Task brief:
Show each line of the data below in which "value" occurs.

Information supplied:
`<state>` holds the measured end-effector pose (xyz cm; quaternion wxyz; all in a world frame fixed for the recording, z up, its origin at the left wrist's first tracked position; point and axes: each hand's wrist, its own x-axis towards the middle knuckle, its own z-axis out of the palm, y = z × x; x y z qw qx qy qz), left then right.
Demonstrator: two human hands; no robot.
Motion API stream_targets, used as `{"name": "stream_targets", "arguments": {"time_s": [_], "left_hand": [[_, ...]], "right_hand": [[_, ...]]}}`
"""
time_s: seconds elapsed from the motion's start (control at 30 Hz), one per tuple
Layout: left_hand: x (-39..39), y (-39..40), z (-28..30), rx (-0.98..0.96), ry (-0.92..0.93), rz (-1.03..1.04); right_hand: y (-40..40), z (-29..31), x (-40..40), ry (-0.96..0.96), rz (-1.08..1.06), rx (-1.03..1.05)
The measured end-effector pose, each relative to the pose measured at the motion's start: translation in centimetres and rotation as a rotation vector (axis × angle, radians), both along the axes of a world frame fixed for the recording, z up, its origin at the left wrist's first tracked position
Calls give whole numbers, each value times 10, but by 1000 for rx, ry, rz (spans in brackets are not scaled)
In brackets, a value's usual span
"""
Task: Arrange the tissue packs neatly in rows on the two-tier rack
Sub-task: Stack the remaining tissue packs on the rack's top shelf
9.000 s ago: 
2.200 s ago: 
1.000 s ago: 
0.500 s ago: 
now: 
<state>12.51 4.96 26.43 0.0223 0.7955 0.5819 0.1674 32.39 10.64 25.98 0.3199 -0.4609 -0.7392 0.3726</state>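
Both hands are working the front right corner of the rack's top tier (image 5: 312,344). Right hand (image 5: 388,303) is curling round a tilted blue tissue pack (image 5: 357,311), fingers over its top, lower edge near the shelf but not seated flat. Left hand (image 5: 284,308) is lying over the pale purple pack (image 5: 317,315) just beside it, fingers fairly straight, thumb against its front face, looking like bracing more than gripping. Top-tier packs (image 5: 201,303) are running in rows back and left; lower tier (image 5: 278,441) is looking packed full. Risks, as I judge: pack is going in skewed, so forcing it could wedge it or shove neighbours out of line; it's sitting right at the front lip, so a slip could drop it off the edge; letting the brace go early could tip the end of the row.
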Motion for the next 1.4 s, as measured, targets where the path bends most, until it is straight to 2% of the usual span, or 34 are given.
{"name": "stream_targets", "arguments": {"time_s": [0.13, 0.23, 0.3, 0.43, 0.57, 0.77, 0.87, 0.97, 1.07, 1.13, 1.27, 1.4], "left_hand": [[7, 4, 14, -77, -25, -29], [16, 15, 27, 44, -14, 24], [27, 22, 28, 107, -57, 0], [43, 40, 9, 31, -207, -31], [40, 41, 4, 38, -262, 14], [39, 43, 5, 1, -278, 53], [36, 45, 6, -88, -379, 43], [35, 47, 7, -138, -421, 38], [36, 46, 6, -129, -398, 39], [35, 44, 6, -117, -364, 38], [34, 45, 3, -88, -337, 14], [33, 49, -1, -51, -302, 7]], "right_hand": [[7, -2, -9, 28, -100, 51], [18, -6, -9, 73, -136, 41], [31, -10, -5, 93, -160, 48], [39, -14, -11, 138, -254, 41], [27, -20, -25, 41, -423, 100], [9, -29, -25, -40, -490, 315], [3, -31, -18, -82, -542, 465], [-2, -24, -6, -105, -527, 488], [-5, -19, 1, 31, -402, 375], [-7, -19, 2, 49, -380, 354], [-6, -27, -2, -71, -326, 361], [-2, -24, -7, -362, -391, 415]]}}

Result of this task:
Calls give whole numbers, each value times 10, but by 1000 for rx, ry, rz (spans in brackets are not scaled)
In brackets, a value's usual span

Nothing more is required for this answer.